Alex and Marcus are officers working the Graveyard Shift in the Miami-Dade Police Department Nocturn Affairs Division. “Nocturn” being the PC term for vampire after the reveal. They’re well qualified for the job. Marcus is an “Ancient,” a vampire so old he served as a governor in the Roman Empire. Alex is Menkaure, former pharaoh and resurrected mummy. After a slow start, things heat up as Alex and Marcus close in on the source of the spiked artificial blood appearing throughout the city, and the mummy and Haspil’s twist on werewolves helps make up for vampires that stick to well-trodden ground.
First, a little exposition, and then I will talk about what I didn’t like before talking about what I did.
As in, for instance, True Blood, there has been a “Reveal” of vampires as real following the development of artificial blood, and they have entered quasi-mainstream society after a population explosion. They are still frequently referred to as vampires, but the preferred term is “nocturne” and the usual slang term is “sanger.” Humans who seek out vampires to have their blood drained are called “bleeders.” The nocturns have superhuman strength and speed, as well as the ability to climb on walls and ceilings. Their invulnerabilities and vulnerabilities aren’t quite so pronounced as in other works. For example, sunlight doesn’t kill vampires, but it can severely burn them.
Nocturn Affairs equips officers to deal with vampire threats with things like garlic mace and stake guns and silver-plated shotgun slugs and ultraviolet-flash vests. Most of which sounds better in theory than when a vampire is ripping your throat out. Better the old reliable machete.
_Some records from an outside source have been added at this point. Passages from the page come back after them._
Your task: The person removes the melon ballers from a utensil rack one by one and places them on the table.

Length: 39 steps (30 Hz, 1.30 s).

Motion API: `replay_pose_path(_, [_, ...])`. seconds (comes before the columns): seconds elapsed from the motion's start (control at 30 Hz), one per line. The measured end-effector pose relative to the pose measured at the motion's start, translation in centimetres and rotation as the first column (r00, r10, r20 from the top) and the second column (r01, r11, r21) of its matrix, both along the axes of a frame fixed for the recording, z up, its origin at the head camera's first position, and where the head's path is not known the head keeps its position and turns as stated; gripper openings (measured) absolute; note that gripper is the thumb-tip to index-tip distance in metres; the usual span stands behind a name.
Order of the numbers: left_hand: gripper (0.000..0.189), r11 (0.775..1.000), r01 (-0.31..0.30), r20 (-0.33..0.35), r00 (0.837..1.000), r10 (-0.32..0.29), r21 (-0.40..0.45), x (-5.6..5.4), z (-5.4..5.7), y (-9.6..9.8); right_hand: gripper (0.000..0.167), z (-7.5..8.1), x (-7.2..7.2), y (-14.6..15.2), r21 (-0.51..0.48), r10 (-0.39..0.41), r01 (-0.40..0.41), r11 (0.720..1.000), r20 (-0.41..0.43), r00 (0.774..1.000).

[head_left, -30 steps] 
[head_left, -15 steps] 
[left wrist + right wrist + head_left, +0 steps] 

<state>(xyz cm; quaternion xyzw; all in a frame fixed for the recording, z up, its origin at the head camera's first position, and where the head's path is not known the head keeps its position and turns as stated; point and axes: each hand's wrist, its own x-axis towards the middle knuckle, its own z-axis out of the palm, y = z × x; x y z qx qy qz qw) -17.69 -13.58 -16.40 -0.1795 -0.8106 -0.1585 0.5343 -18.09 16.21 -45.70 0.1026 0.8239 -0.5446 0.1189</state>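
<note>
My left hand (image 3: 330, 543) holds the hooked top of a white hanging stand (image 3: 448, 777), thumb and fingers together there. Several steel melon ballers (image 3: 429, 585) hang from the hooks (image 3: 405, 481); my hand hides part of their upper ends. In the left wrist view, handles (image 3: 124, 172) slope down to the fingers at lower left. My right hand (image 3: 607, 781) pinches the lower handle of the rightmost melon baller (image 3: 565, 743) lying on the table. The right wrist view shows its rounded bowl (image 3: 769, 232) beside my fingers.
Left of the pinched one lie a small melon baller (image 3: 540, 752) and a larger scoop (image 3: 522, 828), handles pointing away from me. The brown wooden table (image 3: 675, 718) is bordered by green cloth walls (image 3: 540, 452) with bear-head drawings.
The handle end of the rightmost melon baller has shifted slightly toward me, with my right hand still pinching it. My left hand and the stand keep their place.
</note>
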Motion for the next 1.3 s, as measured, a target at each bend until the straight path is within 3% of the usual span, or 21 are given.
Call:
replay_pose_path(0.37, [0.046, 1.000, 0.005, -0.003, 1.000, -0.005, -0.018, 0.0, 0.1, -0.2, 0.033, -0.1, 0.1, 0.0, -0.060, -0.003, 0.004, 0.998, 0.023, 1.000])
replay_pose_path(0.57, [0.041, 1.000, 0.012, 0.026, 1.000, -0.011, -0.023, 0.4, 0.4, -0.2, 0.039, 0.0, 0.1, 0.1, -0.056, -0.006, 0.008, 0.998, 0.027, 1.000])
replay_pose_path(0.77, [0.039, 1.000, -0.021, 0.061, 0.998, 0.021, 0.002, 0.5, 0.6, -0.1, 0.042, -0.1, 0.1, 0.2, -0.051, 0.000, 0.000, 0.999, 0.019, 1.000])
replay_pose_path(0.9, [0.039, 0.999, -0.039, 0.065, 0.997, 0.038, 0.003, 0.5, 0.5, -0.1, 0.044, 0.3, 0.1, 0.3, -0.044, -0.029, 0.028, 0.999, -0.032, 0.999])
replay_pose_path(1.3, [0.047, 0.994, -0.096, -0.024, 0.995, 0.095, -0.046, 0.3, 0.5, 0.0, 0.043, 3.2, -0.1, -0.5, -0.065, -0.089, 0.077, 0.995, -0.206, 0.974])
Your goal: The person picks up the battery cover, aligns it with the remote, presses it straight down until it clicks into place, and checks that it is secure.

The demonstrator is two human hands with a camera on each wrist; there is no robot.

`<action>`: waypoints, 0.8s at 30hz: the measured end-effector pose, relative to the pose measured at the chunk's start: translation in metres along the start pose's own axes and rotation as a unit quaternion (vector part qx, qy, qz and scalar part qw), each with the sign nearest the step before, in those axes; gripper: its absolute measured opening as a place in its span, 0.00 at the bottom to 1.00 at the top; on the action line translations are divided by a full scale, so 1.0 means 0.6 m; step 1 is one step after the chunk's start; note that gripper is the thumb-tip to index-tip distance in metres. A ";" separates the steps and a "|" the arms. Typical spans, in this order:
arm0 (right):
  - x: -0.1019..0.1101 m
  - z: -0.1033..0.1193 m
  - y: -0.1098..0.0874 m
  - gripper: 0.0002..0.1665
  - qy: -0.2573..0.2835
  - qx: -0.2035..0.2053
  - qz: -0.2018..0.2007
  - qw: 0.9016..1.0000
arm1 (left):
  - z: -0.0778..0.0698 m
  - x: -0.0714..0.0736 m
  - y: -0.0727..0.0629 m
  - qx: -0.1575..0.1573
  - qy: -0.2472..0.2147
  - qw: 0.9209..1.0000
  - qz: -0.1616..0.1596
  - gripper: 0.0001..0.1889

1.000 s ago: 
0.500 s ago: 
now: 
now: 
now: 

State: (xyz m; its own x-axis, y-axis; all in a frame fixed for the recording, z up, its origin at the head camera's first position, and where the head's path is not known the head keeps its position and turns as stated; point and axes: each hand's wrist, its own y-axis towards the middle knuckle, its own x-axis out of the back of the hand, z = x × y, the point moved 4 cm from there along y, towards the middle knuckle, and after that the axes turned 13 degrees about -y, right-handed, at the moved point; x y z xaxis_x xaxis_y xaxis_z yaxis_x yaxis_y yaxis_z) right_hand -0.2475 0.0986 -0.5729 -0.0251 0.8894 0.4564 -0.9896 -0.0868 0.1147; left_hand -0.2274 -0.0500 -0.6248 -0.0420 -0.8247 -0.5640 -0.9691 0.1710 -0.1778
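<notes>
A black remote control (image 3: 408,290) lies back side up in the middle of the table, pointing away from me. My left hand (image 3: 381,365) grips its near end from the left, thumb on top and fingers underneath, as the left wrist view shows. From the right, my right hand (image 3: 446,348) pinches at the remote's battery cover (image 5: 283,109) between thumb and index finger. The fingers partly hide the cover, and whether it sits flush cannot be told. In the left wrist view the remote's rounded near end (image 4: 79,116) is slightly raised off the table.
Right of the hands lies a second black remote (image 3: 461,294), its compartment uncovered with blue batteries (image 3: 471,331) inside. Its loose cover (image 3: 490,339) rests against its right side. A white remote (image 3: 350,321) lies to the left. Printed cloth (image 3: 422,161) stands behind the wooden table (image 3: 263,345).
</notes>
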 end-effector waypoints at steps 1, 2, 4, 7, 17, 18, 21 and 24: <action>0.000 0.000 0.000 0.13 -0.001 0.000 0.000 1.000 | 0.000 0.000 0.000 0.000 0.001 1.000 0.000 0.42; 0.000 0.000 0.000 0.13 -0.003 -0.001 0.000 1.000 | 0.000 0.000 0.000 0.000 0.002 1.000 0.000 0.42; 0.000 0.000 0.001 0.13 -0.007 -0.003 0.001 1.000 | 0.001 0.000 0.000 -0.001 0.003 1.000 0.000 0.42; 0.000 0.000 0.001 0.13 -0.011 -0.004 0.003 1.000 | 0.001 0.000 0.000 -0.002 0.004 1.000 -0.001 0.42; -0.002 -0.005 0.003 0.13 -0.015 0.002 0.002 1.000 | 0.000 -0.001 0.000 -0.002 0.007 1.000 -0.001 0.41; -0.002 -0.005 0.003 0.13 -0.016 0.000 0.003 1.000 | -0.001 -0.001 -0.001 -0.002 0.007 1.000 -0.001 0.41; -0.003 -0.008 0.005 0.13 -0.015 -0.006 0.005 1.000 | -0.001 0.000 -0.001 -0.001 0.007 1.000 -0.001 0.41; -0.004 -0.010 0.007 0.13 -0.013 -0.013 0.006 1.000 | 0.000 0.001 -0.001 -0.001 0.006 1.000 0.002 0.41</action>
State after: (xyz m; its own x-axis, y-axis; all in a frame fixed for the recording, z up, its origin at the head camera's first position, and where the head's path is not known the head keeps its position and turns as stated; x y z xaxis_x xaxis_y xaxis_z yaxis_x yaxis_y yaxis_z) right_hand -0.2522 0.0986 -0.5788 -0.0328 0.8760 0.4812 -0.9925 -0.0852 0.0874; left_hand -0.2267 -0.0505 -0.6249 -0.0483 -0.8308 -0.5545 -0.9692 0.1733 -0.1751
Drugs and alcohol don’t effect vampires directly, but vampires can become intoxicated by drinking the blood of a human under the influence. They also risk going into a blood frenzy.
Several vampires going into blood frenzies is part of what kicks off the events of Graveyard Shifts. A notorious vampire killer “Abraham” has also setup shop in Miami, Alex detects a new, malevolent presence in Miami, and humans are being abducted, tortured, and dismembered.
In Graveyard Shift, it is the skin-changers/werewolves—the PC term being “therian,” short for “therianthrope”—who are the apex predators, although they lack control. They also tend to be loners, in contrast with the more usual depiction these days. Alex, the mummy, is also a cool bit of worldbuilding, although I will avoid saying any more than that he gains power from the sun.
Given that, I expected more of a cat-and-mouse game between Alex, powerful by day, and vampires, powerful by night.
As I said, the vampire setup is pretty well-trodden ground, for the most part, most notably by True Blood (specifically, the show). Where True Blood drew obvious parallels with the gay rights movement, Graveyard Shift draws a line to immigration, and especially to refugees and asylees. Immigration and Customs Enforcement, for example, is responsible for tracking newly turned vampires.
Alex and his skin-changers are more interesting, and I would have liked more of the worldbuilding and exposition focused on them. But then again, they are more effective because Haspil holds things closer to the vest.
Graveyard Shift gets off to a slow start. Not only are there several threads that will eventually come together, Haspil utilizes multiple POVs. This not only slows things down but also sucks some of the wind out of the big mystery to the story. The amount of exposition provided by Haspil also slows the story down, and much of it frankly isn’t that interesting.
That being said, there is plenty to like here. Things heat up in the second half of the book, leading to a very effective—and bloody—climax. Haspil’s gritty police drama tone works for the story. I like Alex’s character a lot. He plays hard at being unassuming, but the old pharaoh comes out at times, like when he’s shouting “The insolence!” when an internal affairs officer has the temerity to question him. The bulk of the worldbuilding is pretty standard, but Haspil does some cool stuff at the edges and has a good grasp on, for example, the way government tends to react to crises. Hapsil has maybe the most interesting take I’ve read on how a moral vampire might deal with its nature. The most interesting thing about the vampires is the complexity of their politics, with shifting factions, secret societies, and machinations that take decades to come to fruition.
Overall, if you’re chomping at the bit for more vampires and more urban fantasy, you will probably enjoy Graveyard Shift. If not, you can safely pass.
3.5 of 5 Stars.
Disclosure: Tor Books sent me a review copy of Graveyard Shift.